THE TASK: Report every line of the listing below in which the string "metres" appears.

** DATA follows **

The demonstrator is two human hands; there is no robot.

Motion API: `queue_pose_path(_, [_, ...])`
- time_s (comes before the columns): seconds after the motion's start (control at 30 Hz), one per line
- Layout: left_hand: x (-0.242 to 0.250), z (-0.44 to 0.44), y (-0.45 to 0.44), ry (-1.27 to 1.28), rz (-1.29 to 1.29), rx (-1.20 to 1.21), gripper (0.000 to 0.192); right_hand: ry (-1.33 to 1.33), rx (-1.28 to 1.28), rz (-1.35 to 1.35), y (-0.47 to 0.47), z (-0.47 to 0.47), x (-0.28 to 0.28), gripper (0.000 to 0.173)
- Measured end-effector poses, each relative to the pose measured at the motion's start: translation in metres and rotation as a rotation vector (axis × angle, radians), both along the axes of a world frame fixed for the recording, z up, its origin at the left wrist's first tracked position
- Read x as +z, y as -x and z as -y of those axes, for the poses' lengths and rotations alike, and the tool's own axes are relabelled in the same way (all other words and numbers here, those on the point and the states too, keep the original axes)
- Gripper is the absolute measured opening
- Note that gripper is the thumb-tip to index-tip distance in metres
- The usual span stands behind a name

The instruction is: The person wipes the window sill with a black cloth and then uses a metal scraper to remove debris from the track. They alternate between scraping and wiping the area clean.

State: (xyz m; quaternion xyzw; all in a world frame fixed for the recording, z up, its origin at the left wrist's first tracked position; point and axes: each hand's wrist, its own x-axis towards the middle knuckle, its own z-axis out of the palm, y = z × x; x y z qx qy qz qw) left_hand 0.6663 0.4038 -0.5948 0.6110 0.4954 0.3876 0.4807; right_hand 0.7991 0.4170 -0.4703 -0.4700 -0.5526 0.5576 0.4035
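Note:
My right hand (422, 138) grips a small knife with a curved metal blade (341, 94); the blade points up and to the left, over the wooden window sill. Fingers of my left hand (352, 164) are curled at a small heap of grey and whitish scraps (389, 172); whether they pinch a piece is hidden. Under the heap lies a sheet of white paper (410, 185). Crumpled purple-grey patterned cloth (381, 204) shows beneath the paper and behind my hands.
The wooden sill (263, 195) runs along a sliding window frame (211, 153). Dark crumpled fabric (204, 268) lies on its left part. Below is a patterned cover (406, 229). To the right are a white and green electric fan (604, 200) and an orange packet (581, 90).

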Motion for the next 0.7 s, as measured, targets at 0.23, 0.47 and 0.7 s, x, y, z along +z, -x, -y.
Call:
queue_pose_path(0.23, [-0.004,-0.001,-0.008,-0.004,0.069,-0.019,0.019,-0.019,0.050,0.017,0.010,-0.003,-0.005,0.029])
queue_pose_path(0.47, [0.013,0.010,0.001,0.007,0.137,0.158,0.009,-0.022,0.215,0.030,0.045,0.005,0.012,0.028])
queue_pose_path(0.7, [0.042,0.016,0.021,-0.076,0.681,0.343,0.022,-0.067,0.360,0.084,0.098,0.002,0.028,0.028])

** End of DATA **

YOUR RESPONSE:
- Measured end-effector poses, each relative to the pose measured at the motion's start: translation in metres and rotation as a rotation vector (axis × angle, radians), both along the axes of a world frame fixed for the recording, z up, its origin at the left wrist's first tracked position
- Note that gripper is the thumb-tip to index-tip distance in metres

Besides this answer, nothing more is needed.